The biggest problem that we saw with the existing profession design was that there was too much overlap across professions which lead to a lack of any unique strength or role definition. One of the core philosophical issues that lead to this problem was that professions are not the same as classes. In a class-based system, each class must be complete and self-supportive in its own right. Since Star Wars Galaxies uses a skill-based system we are able to concentrate more on the specific strengths that each profession skill set provides without worrying if it was complete. Characters are able to learn multiple complete professions (profession stacking) or lots of abilities from among several different professions to create their own ideal template (we will discuss the changing prerequisites in a different document). This philosophy shift allowed us to concentrate on what exactly the true strength of a profession should be and make all of its abilities support that strength. We also looked at how each profession is currently played so that where possible, we could stay true to the nature of that profession.
We decided to visualize the role definitions in a diagram to more easily figure out where everyone fit. Most professions fell into place quickly and easily while a few were harder to place. Eventually we had to make some hard decisions about what the future of certain professions would end up being. Because we needed each profession to have a unique strength with as little overlap as possible we ended up having to give some professions new role abilities and others needed to shift quite a bit from what they were in the past.
While we know that there are a lot of changes in the plan, we feel the final decisions will ultimately lead to a stronger and more cohesive game. Below you will see the final balance diagram. In it you can see the relative balance of each profession and their roles. The diagram does not define any of the specific abilities or how those roles are going to be carried out but you can see how they interrelate. All future decisions about each combat profession will be guided by this balance diagram.
Along with these adjustments the following tweaks were added:
- Profession balances (more professions have greater value in combat, some become less meta)
- Skill modifiers (Skill box choices now have more "exciting" and "challenging" choices.
- Massive improvements to NPC and Creature AI.
- Weapons with Dots have been removed, Dots only from abilities now.
- Players still able to mix and match skills for "profession stacking" to create powerful combinations of professions.
There were a host of other changes, but in short the Combat Upgrade was widely accepted as a good thing and the vast majority of players welcomed it. It was the "little things" that were big wins for the Upgrade (for example they added full color icons which replaced the old icons).
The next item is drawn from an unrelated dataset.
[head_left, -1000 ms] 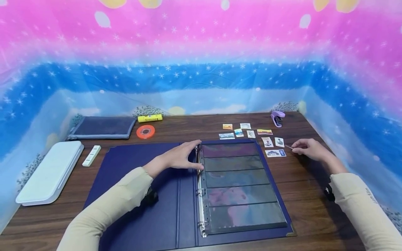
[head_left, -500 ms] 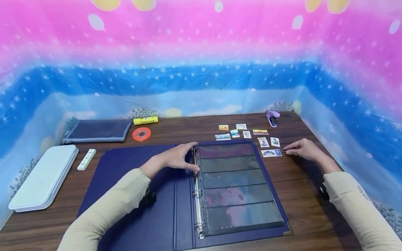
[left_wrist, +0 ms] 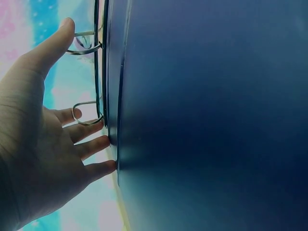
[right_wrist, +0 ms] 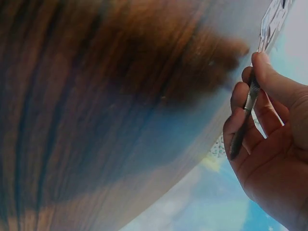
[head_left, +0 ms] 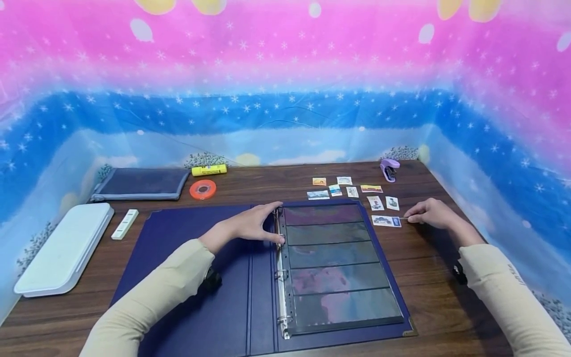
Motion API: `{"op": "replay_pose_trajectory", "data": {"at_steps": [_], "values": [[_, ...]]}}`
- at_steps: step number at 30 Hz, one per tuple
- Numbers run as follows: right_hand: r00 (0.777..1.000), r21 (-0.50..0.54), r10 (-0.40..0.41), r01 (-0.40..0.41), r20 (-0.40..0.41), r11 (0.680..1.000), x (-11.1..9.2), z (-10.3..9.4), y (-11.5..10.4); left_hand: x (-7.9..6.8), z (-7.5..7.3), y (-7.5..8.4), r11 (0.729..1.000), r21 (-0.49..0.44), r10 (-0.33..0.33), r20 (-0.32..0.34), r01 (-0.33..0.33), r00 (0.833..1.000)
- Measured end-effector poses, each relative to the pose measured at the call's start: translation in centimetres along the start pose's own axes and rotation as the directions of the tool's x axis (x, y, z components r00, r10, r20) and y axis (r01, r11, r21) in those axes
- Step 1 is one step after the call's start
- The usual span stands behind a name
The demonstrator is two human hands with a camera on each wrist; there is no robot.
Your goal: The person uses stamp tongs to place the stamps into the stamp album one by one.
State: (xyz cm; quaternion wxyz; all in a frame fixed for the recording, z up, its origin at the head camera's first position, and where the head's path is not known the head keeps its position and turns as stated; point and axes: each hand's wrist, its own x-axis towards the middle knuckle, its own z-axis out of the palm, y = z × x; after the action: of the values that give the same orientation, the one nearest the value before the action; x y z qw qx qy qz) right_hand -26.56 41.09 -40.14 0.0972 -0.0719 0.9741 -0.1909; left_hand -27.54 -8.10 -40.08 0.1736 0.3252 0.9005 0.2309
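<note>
With right hand point(head_left: 432, 214), pinches metal tweezers point(right_wrist: 250, 98), tips at the right end of the blue-ended stamp point(head_left: 384, 221), just beside the open binder point(head_left: 223, 317). With left hand point(head_left: 251, 223) spread wide, rests at the ring strip point(head_left: 281, 297). Beyond the binder's top edge, loose stamps point(head_left: 335, 190).

– What is lying at the left of the desk point(head_left: 430, 287)?
– A white case point(head_left: 66, 250) is lying there, a pouch point(head_left: 140, 183) sitting behind it, a white strip point(head_left: 125, 224) beside it.
– And further right?
– A yellow tube point(head_left: 209, 170) is resting just behind orange tape point(head_left: 202, 196); a purple stapler point(head_left: 389, 166) is sitting far right.
</note>
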Motion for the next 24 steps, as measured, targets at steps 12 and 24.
{"op": "replay_pose_trajectory", "data": {"at_steps": [12,24], "values": [[0.998,0.047,0.034,-0.037,0.047,0.998,-0.2,0.2,-0.2,0.0,0.1,0.0,1.0,-0.008,-0.01,0.005,0.01,1.0],[0.998,0.09,0.001,0.004,-0.055,0.996,-1.4,-1.4,-0.8,0.1,0.0,-0.1,0.999,-0.032,0.005,0.028,-0.004,1.0]]}}
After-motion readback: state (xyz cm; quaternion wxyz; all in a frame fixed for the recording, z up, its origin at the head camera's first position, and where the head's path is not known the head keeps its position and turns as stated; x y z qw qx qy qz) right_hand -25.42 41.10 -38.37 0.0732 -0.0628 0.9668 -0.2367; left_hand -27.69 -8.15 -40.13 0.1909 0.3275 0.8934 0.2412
The "upset" crowd was a handful of players who had to change play styles that were dominating PvP / PvE. These were mostly players who had server best DoT weapons which could kill players Mind Pools in a matter of seconds in PvP (something you could not defend against).
Now let's talk what New Game Enhancements (NGE) (Publish 25) -
While most people call NGE the "Combat Upgrade" it should be noted that the CU (as I described above) was a rather "mild" adjustment to balancing while keeping most of the core combat systems the same. NGE however was a complete rework of the game.
Among its more controversial changes:
- Jedi could now be selected and played from the very start of a creating a character by selecting "Jedi/Force sensitive" starting profession.
- There will no-longer be mixing of professions on a character.
- All professions will have a self heal.
- Complete rework of most systems in the game, including toolbars, UI's,
- Removal of most harsh penalties in the game (for example, little to no death penalty).
- Removal of decay of every kind (all armor and weapons now permanent).
This was the "death" of the game for many players because it removed a few things that were very important to them:
- Difficult, but rewarding unlocking and leveling up a Jedi.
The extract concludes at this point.